▶ _EXTRACTED INFORMATION_
========

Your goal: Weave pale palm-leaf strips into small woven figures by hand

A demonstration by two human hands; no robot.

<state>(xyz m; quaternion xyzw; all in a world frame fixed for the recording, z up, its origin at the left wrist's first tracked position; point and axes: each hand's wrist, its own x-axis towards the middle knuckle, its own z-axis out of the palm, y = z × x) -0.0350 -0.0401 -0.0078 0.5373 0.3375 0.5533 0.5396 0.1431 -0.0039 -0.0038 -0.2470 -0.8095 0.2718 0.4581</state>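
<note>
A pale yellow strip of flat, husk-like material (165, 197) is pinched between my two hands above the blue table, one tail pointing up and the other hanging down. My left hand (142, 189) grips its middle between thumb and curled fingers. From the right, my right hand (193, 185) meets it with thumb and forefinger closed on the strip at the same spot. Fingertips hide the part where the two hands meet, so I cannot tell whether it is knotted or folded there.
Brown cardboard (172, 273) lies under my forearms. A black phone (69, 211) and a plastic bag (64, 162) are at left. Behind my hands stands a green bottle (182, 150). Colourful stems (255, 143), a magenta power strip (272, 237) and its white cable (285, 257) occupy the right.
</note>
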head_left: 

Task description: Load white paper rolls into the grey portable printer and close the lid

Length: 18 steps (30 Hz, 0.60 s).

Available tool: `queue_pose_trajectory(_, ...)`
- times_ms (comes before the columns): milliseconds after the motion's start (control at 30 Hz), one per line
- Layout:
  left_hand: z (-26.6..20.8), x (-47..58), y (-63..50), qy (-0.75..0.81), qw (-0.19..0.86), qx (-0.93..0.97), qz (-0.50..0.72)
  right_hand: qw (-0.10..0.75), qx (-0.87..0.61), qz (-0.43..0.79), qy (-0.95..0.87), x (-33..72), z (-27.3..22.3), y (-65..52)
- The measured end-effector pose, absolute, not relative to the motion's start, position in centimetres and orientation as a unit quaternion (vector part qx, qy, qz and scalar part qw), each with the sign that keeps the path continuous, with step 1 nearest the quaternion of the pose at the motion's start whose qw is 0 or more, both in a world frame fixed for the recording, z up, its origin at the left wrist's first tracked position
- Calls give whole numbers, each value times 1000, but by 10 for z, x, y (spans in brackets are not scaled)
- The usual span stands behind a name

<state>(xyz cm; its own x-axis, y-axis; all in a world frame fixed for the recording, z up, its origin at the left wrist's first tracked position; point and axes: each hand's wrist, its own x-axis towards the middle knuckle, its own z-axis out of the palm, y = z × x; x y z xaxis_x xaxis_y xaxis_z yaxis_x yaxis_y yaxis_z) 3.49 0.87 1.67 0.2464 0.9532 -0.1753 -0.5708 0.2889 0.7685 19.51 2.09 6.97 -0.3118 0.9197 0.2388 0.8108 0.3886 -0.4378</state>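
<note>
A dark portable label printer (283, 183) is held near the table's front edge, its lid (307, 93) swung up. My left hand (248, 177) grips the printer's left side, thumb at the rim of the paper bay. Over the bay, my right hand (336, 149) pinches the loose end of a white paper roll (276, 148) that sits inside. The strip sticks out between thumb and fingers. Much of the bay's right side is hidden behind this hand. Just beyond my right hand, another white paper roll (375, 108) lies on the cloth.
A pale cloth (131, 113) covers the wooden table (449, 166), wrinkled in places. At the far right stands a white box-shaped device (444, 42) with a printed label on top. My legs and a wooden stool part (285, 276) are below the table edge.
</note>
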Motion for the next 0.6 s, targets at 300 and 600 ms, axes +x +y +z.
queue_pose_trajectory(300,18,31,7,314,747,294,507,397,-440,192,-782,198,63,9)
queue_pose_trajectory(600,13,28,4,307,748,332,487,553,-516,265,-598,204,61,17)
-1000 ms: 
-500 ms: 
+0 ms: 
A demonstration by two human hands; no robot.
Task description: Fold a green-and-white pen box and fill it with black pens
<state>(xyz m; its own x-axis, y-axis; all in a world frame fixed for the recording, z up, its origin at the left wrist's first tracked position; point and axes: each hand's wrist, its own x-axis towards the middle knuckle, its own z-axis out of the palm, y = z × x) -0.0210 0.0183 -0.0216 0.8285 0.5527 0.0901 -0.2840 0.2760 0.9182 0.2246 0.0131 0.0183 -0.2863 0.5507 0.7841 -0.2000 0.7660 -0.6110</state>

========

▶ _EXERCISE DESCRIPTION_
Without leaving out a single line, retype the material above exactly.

▶ _EXERCISE RESPONSE_
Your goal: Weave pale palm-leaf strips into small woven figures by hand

A demonstration by two human hands; no robot.

<state>(xyz m; quaternion xyzw; all in a world frame fixed for the recording, z up, its origin at the left wrist's first tracked position; point and axes: each hand's wrist, its own x-axis towards the middle knuckle, its own z-axis out of the palm, y = z × x) -0.0350 -0.0401 -0.0078 0.5373 0.3375 0.5533 0.5396 0.1431 -0.0039 -0.0038 -0.2470 -0.8095 0.2718 0.4581</state>
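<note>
A pale yellow strip of flat, husk-like material (165, 197) is pinched between my two hands above the blue table, one tail pointing up and the other hanging down. My left hand (142, 189) grips its middle between thumb and curled fingers. From the right, my right hand (193, 185) meets it with thumb and forefinger closed on the strip at the same spot. Fingertips hide the part where the two hands meet, so I cannot tell whether it is knotted or folded there.
Brown cardboard (172, 273) lies under my forearms. A black phone (69, 211) and a plastic bag (64, 162) are at left. Behind my hands stands a green bottle (182, 150). Colourful stems (255, 143), a magenta power strip (272, 237) and its white cable (285, 257) occupy the right.
</note>
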head_left: 

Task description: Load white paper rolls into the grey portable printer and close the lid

Length: 18 steps (30 Hz, 0.60 s).

Available tool: `queue_pose_trajectory(_, ...)`
- times_ms (comes before the columns): milliseconds after the motion's start (control at 30 Hz), one per line
- Layout:
  left_hand: z (-26.6..20.8), x (-47..58), y (-63..50), qy (-0.75..0.81), qw (-0.19..0.86), qx (-0.93..0.97), qz (-0.50..0.72)
  right_hand: qw (-0.10..0.75), qx (-0.87..0.61), qz (-0.43..0.79), qy (-0.95..0.87), x (-33..72), z (-27.3..22.3), y (-65..52)
- The measured end-effector pose, absolute, not relative to the motion's start, position in centimetres and orientation as a unit quaternion (vector part qx, qy, qz and scalar part qw), each with the sign that keeps the path continuous, with step 1 nearest the quaternion of the pose at the motion's start whose qw is 0 or more, both in a world frame fixed for the recording, z up, its origin at the left wrist's first tracked position
- Calls give whole numbers, each value times 1000, but by 10 for z, x, y (spans in brackets are not scaled)
- The usual span stands behind a name

<state>(xyz cm; its own x-axis, y-axis; all in a world frame fixed for the recording, z up, its origin at the left wrist's first tracked position; point and axes: each hand's wrist, its own x-axis towards the middle knuckle, its own z-axis out of the palm, y = z × x; x y z xaxis_x xaxis_y xaxis_z yaxis_x yaxis_y yaxis_z) 3.49 0.87 1.67 0.2464 0.9532 -0.1753 -0.5708 0.2889 0.7685 19.51 2.09 6.97 -0.3118 0.9197 0.2388 0.8108 0.3886 -0.4378</state>
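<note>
A dark portable label printer (283, 183) is held near the table's front edge, its lid (307, 93) swung up. My left hand (248, 177) grips the printer's left side, thumb at the rim of the paper bay. Over the bay, my right hand (336, 149) pinches the loose end of a white paper roll (276, 148) that sits inside. The strip sticks out between thumb and fingers. Much of the bay's right side is hidden behind this hand. Just beyond my right hand, another white paper roll (375, 108) lies on the cloth.
A pale cloth (131, 113) covers the wooden table (449, 166), wrinkled in places. At the far right stands a white box-shaped device (444, 42) with a printed label on top. My legs and a wooden stool part (285, 276) are below the table edge.
</note>
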Motion for the next 0.6 s, targets at 300 and 600 ms, axes +x +y +z.
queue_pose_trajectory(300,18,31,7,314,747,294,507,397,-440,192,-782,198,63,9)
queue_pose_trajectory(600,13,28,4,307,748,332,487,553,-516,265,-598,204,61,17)
-1000 ms: 
-500 ms: 
+0 ms: 
A demonstration by two human hands; no robot.
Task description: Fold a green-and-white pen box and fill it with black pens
<state>(xyz m; its own x-axis, y-axis; all in a world frame fixed for the recording, z up, its origin at the left wrist's first tracked position; point and axes: each hand's wrist, its own x-axis towards the middle knuckle, its own z-axis out of the palm, y = z × x) -0.0210 0.0183 -0.0216 0.8285 0.5527 0.0901 -0.2840 0.2760 0.9182 0.2246 0.0131 0.0183 -0.2863 0.5507 0.7841 -0.2000 0.7660 -0.6110</state>

Nothing else is required to complete the exercise.